By Carol Patton | September 1, 2006

Several years ago, Datatel, a provider of information management solutions for colleges and universities in Fairfax, Va., created a satellite-enabled intranet for its workforce. Initially, the technology, which acts as a private computer network, was going to serve as
a corporate communication tool by offering company updates and easy access to proprietary information ranging from changes in accounting procedures to new travel policies. But that soon changed.
As more employees logged on, the company’s human resources department (HR) began exploring how the technology could make corporate training more efficient and economical, says Jennifer Drueen, corporate training manager at Datatel. Ideas started to take shape. Creativity was put into action. Within a few years, the same intranet was expanded to provide a one-stop resource center for training and communications. The same benefits can be achieved at other corporations, large or small.
This scenario is fairly common across corporate America where most, if not all, national or global companies support an intranet. But some experts believe that HRs have only begun to tap into the technology’s training capabilities, especially if the intranet is satellite supported. What started out as a basic communication vehicle is evolving into an invaluable tool that helps employees gain instant knowledge, share challenges and best practices with peers, and maximize business opportunities.
Take Datatel, which now supports 570 employees located on the U.S. East and West Coasts. While its intranet enables employees to register for and complete e-learning courses, broadcasts new online courses and keeps tabs on registration status, Drueen has hopes of expanding its capabilities even further.
“The intranet can really broaden what it means to be a learner,” she says. “From the learner’s perspective, they can access lessons-learned stories and network with other professionals in their area of expertise in different divisions or functional units across the company. They won’t just tap into formal classes but [into] just-in-time training and job aids.

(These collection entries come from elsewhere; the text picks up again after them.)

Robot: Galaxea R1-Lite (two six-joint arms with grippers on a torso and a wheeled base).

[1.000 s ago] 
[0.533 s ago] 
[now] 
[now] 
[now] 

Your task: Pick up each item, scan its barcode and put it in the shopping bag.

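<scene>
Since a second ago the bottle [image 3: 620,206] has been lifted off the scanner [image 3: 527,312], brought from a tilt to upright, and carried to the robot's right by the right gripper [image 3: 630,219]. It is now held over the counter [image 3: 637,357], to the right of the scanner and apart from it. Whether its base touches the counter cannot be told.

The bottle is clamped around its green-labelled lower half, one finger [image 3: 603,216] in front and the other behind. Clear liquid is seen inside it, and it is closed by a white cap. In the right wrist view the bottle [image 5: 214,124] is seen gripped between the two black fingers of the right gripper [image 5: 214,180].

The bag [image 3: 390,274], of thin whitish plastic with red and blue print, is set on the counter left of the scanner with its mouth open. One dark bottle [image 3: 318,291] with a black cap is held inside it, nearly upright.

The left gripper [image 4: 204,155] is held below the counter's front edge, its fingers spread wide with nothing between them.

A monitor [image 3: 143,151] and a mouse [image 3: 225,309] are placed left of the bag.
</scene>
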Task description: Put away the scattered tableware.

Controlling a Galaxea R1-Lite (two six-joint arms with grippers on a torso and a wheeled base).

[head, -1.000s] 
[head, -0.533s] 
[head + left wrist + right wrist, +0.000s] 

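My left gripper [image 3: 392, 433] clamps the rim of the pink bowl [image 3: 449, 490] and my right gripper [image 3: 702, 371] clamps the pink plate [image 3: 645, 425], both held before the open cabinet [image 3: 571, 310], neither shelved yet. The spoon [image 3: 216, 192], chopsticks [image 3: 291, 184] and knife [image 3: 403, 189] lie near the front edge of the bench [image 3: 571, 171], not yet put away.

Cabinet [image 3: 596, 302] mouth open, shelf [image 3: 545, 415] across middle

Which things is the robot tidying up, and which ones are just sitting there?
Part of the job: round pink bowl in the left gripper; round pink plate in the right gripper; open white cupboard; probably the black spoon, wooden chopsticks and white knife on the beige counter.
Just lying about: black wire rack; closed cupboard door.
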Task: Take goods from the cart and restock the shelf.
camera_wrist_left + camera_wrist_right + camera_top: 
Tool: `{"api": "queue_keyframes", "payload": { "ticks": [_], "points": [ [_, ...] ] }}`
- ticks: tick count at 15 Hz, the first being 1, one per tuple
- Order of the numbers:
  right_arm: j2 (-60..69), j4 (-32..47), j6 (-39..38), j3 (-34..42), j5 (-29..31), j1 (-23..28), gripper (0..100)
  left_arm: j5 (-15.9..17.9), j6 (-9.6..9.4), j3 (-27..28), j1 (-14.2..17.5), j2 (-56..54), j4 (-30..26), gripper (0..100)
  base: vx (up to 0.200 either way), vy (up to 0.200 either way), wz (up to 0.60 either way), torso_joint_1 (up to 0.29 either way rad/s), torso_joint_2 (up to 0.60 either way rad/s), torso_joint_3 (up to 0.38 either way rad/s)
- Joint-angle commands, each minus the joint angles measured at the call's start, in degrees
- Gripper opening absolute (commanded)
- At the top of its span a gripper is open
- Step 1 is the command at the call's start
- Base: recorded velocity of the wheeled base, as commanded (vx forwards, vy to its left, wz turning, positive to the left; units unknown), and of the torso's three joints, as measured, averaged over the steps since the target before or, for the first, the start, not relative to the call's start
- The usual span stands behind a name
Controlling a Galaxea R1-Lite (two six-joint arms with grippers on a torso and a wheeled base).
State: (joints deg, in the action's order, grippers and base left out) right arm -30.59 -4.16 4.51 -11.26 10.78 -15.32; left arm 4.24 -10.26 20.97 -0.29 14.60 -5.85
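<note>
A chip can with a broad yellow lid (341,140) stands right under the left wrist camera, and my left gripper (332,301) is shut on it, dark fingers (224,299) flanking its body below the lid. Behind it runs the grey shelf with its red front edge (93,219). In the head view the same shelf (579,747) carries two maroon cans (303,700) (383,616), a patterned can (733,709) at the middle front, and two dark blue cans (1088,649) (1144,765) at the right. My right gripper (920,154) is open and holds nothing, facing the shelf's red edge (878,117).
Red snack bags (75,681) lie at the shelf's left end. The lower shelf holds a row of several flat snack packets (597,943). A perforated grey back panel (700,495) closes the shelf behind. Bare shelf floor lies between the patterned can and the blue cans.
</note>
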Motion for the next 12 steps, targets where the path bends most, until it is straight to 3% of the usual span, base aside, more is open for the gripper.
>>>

It really can support a corporate learning culture that goes way beyond the traditional classroom.”
When building an intranet, Drueen says it is important for HRs to participate in the growth and development of the network to ensure that the user’s needs and the corporate training perspectives are incorporated into the architecture plan. She cites Datatel as an example, as the company is moving from a Lotus Notes-based intranet to Window’s Sharepoint. A member of Drueen’s team sits on the implementation committee and helped make sure that as the transition takes place the online training center will feature a comprehensive menu that connects all of the company’s learning pieces or components.
Drueen adds that HR personnel need to sit on an IT governance committee to help ensure that all training information presented on the intranet is easy for learners to access and meets established style guidelines. As more information becomes available via the intranet, it becomes more challenging for that information to be well organized, easily accessed and connected to other online pockets of information, she says.
Even at her previous employers, Drueen recalls searchability being the key issue with intranets. Companies often end up with such an overwhelming amount of data available that keyword searches become increasingly inefficient because they return too many results, and it becomes difficult for users to efficiently locate what information they need. “Make sure you’re staying on top of what other content developers or content contributors are adding so that you’re making best use of their materials and not recreating a wheel,” she says. “If you know what your customers are looking for, you can streamline the information and make the intranet a lot more usable because you can design it for exactly what they’re looking for.”

Growing Capabilities

Not surprisingly, companies that are experienced with intranets are more advanced with their training applications. Currently, podcasting or audio training is gaining ground, says Michael Rudnick, national intranet and portal practice leader at Watson Wyatt Worldwide, a global HR consulting firm in Stamford, Conn. Podcasting is no different than a music file, as employees simply download the audio file off their intranet on to an iPod or compatible MP3 player. Then they can listen to the information anywhere at any time, he says.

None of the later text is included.